Soldiers and Indigenous men with the children who were found in the Solano jungle, Caquetá state.  	Picture: Colombian Armed Forces/AP
Soldiers and Indigenous men with the children who were found in the Solano jungle, Caquetá state. Picture: Colombian Armed Forces/AP

Aside from the shock and trauma of the crash and their mother’s death, the children may have had reason to fear the olive uniforms of the search party.

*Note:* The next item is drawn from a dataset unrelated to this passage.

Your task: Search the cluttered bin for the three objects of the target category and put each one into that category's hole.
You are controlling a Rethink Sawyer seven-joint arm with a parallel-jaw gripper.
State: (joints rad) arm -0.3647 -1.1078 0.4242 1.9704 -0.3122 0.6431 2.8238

Manuel Ranoque, father of the two younger children, claims that members of the Carolina Ramiréz Front, an ex-Farc dissident group active in the region, had a history of threatening him and his family.

Ranoque, who served as governor of a Huitoto community, said the threats had forced him to leave the region to Araracuara, in Caquetá in Colombia’s southern Amazon region.

The family had visited Ranoque there in April and were returning to San José de Guaviare in a chartered Cessna when the engine failed and it crashed into a region where the rebel group operates.

On May 20 the army confirmed it had found an abandoned Farc dissident camp 2.8km from the crash site but quickly ruled out speculation that the children had been kidnapped by the group.

Ranoque said the children would tell their own stories in time.

Search operation

No one can accuse the military of not doing enough to find the siblings. They used 11 aircraft, distributed 10,000 flyers, and launched 100 food kits into the search area of 323 sq km, even at distances further than the children could have been expected to reach on foot.

More than 150 soldiers and 200 volunteers from local Indigenous communities and a team of 10 Belgian shepherd dogs took part in the search.

At first the troops from the Colombian special forces acted silently, accustomed to tracking down rebel groups in the jungle.

“We realised we had to modify the procedure, to make noise and call Lesly’s name, to make them see us,” a soldier involved in the rescue told El Mundo  on condition of anonymity.

Of the Indigenous volunteers, he said: “They taught us about the jungle, their traditions, and their deep spirituality.”

It was perhaps telling that the first people to find the children were members of the Indigenous search team, who had been calling out in native languages. On the morning of the rescue they partook in a ritual with yagé (ayahuasca), a traditional jungle medicine with psychedelic properties.

“They were found by an Indigenous guardian who took yagé, and with the support of the army’s technology,” said Luis Acosta, coordinator of the Guardia Indígena. “Those who take yagé see far beyond what we see. He becomes a doctor, a panther, a tiger, a puma. He sees beyond because it’s a holistic medicine. He had the capacity to look.”

Fatima Valencia also credited the spiritual and natural worlds for her grandchildren’s survival. “I give thanks to Mother Earth, because she released them.”